# Fischer's Vacuum boot...aid or hindrance towards bootfit



## bigbog (Jul 5, 2011)

Link taken from over on Epicski.   Thought I'd just throw it in.

http://www.epicski.com/forum/thread/100755/2012-fischer-vacuum-ski-boot-a-game-changer


$.01


----------



## deadheadskier (Jul 5, 2011)

pretty interesting technology

makes you wonder what things will be like 30 years from now.  I wouldn't be surprised to see machines someday that take measurements of your feet and legs at every angle and use those measurements to create a custom boot to order.


----------



## bvibert (Jul 6, 2011)

Definitely sounds pretty cool.  I'll be interested to see how they perform in real world conditions.

Looks like my local shop will be carrying them in September this year.


----------



## Glenn (Jul 6, 2011)

That's interesting! I'm gonna ask the boot guy we use if he's got any info on this.


----------



## drjeff (Jul 13, 2011)

deadheadskier said:


> pretty interesting technology
> 
> makes you wonder what things will be like 30 years from now.  I wouldn't be surprised to see machines someday that take measurements of your feet and legs at every angle and use those measurements to create a custom boot to order.



I've got some seriously crazy technology like that in my profession right now.  Various either direct image capturing via digital scanners allowing an actual 3-D model of the teeth we're working on to then be milled from various materials for a result that gives a fit that is phenomenal, or even to take it to another level, in BIG reconstruction cases, BEFORE any treatment has started, a CAT scan can be taken of the area, a full sized, 3-D model of the area can then be made and then all the final surgical guides and final restoration made before any treatment has begun!  Cool stuff!  

I could in a way see this happening to boot fitting.  A CAT scan, or some yet to be developed imaging technology takes the images to allow a full sized 3-D model of your feet/ankles/calves to be obtained, then a full sized model is milled and a boot shell and liner is made from that EXACT model of your foot/leg!  Would technology be in every shop, nope, but would some shops have it, probably if it were around!


----------



## hammer (Jul 13, 2011)

drjeff said:


> I've got some seriously crazy technology like that in my profession right now.
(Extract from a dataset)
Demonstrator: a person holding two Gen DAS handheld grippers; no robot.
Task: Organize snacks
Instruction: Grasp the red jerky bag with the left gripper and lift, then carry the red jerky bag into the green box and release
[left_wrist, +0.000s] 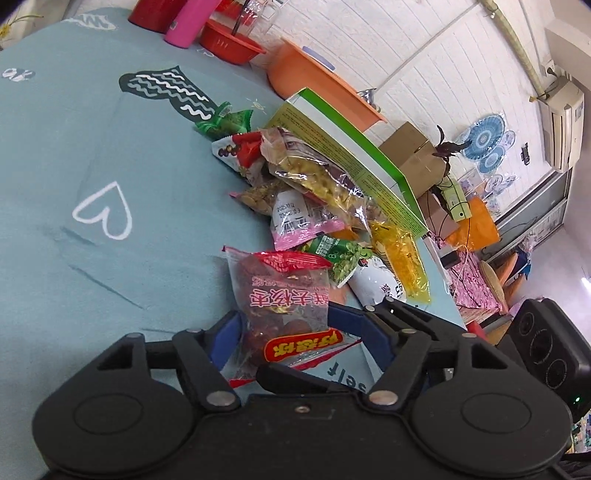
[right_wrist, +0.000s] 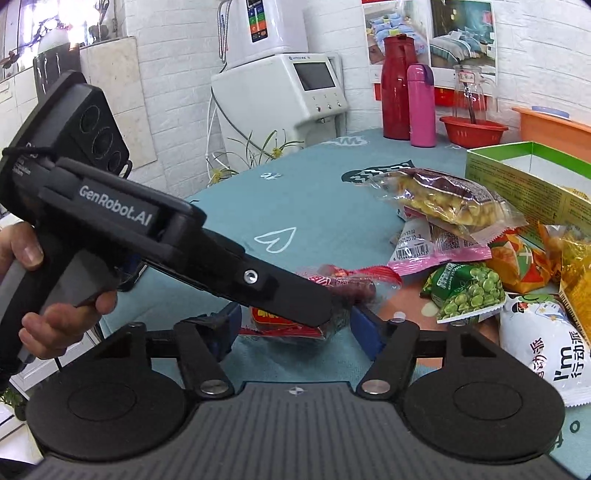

Various either direct image capturing via digital scanners allowing an actual 3-D model of the teeth we're working on to then be milled from various materials for a result that gives a fit that is phenomenal, or even to take it to another level, in BIG reconstruction cases, BEFORE any treatment has started, a CAT scan can be taken of the area, a full sized, 3-D model of the area can then be made and then all the final surgical guides and final restoration made before any treatment has begun! Cool stuff!


 
What is that technology doing for the overall cost of treatment?

I like new technology, I'd just rather wait until the cost of it settles down a bit...


----------



## deadheadskier (Jul 13, 2011)

There's similar technology in the Meat Industry.  "Robot Butchers".   The machines cost about 1M and only a handful of plants in the country have them. 

Whole Primals are fed into the machine onto a scale.  Then multiple cameras take pictures of the whole Ribeye, Striploin etc to determine it's dimensions.   The "Butcher" programs the size steaks desired and the machines cuts up that 15# Whole Ribeye within 2% precision.  It is twice as fast as the best human butchers out there and most seasoned butchers typically cut to within 10% precision, so it's far more accurate as well.


----------



## Glenn (Jul 13, 2011)

deadheadskier said:


> There's similar technology in the Meat Industry.  "Robot Butchers".   The machines cost about 1M and only a handful of plants in the country have them.
> 
> Whole Primals are fed into the machine onto a scale.  Then multiple cameras take pictures of the whole Ribeye, Striploin etc to determine it's dimensions.   The "Butcher" programs the size steaks desired and the machines cuts up that 15# Whole Ribeye within 2% precision.  It is twice as fast as the best human butchers out there and most seasoned butchers typically cut to within 10% precision, so it's far more accurate as well.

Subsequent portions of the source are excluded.